TASK GOAL:
Some lines in the listing hold the word "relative". Return each of them.

EXERCISE DATA: Begin

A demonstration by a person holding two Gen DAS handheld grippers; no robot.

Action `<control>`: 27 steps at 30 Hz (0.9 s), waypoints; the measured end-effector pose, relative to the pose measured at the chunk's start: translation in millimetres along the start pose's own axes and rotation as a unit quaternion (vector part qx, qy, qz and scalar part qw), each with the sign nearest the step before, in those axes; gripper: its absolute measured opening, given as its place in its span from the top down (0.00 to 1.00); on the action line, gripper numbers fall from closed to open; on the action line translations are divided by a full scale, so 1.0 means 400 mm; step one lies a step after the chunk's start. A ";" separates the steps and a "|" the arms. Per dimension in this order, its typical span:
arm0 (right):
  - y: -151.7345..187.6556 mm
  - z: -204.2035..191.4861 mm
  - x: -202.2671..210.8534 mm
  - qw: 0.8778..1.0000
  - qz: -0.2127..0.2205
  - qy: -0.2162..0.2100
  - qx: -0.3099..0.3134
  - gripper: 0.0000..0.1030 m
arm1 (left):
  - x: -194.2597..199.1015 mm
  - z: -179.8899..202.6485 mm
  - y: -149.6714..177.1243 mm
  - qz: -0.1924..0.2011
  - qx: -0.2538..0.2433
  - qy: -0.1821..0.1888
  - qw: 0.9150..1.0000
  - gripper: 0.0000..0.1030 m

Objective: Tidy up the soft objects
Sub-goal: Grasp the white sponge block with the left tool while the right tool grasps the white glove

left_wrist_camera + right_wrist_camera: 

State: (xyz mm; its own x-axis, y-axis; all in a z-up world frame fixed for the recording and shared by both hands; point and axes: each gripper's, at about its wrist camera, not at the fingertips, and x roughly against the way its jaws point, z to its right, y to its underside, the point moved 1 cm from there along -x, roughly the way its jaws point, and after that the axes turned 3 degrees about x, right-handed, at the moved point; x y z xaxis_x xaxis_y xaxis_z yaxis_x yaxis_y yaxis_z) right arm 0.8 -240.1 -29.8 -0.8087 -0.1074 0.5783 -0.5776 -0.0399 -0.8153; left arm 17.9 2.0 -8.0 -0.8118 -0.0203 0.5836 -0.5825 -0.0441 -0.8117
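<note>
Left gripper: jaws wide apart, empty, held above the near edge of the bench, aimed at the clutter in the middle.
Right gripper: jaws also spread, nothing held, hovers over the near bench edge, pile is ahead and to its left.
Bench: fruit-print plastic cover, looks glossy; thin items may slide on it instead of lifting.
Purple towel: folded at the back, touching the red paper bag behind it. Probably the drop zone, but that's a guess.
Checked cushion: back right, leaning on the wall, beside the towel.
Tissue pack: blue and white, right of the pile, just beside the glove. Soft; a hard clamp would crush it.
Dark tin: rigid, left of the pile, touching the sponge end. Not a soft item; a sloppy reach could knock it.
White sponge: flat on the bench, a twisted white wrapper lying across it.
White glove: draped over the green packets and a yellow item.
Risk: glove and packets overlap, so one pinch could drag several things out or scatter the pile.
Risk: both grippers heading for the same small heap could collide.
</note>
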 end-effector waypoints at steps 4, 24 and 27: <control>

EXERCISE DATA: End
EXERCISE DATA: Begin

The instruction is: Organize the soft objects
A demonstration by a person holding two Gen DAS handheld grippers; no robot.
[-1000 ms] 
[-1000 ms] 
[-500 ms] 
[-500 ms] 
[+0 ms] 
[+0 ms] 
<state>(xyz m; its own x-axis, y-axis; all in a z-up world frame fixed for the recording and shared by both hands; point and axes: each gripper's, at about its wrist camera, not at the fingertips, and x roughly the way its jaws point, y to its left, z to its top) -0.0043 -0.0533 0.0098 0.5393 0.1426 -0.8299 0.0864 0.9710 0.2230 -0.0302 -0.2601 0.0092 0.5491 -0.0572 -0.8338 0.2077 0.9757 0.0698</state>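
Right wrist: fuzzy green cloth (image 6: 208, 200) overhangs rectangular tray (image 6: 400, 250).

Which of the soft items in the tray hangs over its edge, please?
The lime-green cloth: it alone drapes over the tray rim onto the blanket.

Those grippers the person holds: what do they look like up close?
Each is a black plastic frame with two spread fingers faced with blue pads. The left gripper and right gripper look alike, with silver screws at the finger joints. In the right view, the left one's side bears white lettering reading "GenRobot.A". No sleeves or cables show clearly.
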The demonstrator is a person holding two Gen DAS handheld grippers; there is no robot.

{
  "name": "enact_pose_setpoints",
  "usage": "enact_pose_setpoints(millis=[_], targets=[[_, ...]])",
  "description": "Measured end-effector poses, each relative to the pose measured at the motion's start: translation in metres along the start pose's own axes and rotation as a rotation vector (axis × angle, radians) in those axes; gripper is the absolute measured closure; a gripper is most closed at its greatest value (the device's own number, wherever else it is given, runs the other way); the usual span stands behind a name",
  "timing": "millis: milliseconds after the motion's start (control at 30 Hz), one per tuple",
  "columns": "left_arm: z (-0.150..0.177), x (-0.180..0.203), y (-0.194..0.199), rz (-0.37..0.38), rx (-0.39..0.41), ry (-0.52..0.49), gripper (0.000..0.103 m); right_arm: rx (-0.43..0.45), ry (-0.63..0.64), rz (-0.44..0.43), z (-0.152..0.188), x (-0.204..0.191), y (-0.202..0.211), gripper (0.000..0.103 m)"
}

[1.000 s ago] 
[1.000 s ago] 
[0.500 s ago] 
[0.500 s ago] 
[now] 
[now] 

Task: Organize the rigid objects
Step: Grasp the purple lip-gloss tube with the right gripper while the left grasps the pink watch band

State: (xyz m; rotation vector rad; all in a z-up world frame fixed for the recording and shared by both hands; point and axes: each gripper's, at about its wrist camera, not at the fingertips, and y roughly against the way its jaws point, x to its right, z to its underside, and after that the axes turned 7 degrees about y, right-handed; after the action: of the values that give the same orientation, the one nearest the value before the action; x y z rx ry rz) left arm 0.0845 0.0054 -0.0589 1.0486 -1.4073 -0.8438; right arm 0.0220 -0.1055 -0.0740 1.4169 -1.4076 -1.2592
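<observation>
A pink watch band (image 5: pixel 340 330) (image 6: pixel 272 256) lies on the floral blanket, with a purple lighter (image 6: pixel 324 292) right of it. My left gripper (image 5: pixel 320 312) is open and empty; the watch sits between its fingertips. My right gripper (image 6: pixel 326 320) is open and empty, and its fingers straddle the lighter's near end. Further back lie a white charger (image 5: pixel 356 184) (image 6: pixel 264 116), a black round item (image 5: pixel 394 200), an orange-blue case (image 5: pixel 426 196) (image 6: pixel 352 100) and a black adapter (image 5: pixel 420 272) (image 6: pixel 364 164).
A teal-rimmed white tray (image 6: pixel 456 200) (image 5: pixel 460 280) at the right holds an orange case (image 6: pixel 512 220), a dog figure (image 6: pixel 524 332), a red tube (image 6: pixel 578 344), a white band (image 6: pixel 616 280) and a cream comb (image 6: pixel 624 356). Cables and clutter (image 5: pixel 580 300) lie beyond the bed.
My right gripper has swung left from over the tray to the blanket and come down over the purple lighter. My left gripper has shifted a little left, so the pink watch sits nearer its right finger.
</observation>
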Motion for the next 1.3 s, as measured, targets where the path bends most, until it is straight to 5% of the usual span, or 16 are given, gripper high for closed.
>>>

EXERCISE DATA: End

SOLUTION TO THIS PROBLEM:
Action `<control>`: 27 steps at 30 Hz (0.9 s), waypoints; the measured end-effector pose, relative to the pose measured at the chunk's start: translation in millimetres along the start pose's own axes and rotation as a unit quaternion (vector part qx, qy, qz and scalar part qw), each with the sign nearest the step before, in those axes; gripper: its absolute measured opening, given as its place in its span from the top down (0.00 to 1.00); on the action line, gripper numbers fall from closed to open; on the action line translations are divided by a full scale, so 1.0 means 400 mm; step one lies a step after the chunk's start. A ";" separates the steps and a "|" the arms. Per dimension in this order, its typical span:
  "description": "Measured end-effector poses, each relative to the pose measured at the motion's start: translation in metres along the start pose's own axes and rotation as a rotation vector (axis × angle, radians) in those axes; gripper is the absolute measured closure; a gripper is most closed at its greatest value (the device's own number, wherever else it is given, runs the other way); the usual span stands behind a name",

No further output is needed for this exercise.